Northern Liberties: Philadelphia Freelancers Have a Home at Devnuts

Devnuts, located in a 3,000-square-foot collaborative workspace in Northern Liberties, is an organization started in the spring of 2007 by former Drexel students Chris Alfano and John Fazio. Briefly, Devnuts welcomes freelance web developers and designers to make use of their unique incubation space.

Matt Monihan, Information Architect, discusses the purpose and future goals of Devnuts.

Matt Monihan, a graduate of the Drexel University School of Business and Administration, joined the team in August of 2010 as its Information Architect. As a team member, Monihan is tasked with providing all components of Devnuts-from developers to sales people-with an efficient system of communication.
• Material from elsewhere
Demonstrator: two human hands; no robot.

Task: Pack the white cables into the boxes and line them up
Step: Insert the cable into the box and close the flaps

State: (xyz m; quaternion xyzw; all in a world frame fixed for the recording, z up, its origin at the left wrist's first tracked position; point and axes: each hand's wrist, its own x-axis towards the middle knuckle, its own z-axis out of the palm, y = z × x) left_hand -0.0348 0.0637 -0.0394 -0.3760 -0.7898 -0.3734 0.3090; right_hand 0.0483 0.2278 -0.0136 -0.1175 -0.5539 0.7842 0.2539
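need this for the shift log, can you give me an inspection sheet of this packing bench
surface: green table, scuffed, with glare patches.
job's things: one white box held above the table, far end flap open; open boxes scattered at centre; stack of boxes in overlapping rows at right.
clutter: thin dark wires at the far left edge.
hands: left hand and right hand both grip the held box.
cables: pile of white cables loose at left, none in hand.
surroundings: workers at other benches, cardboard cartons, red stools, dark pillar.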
The trio, all in their early 20s, offers an innovative production environment in the form of a space for developers to get their ideas out while allowing them to incubate and gain momentum over time.

“I want people to think of Devnuts like ‘The Social Network,’ only real,” said Monihan in an interview with Philadelphia Neighborhoods. “A job that doesn’t feel like a job.”

According to Monihan, Devnuts is unlike other hackerspaces and technology cooperatives in Philadelphia in that the community has developed a selection process for new members with the purpose of building a talented group of freelancers.

The freelancers who do become part of that group use the space as an office for personal projects as well as collaborative projects with the rest of the Devnuts team.

Salas Saraiya and Code for America's Mjumbe Poe work on a project at Devnuts' co-op space in Northern Liberties.

The group currently supports seven full-time team members and eight Drexel interns with hopes to expand city connections further out to other neighborhoods and schools.

The ultimate goal is to act as a kind of web development talent pool across the city.

Similar spaces, which Monihan explained Devnuts hopes to establish in the future, will potentially be used to draw in area high school students in in an effort to foster any interest they might have in the world of technology and web development.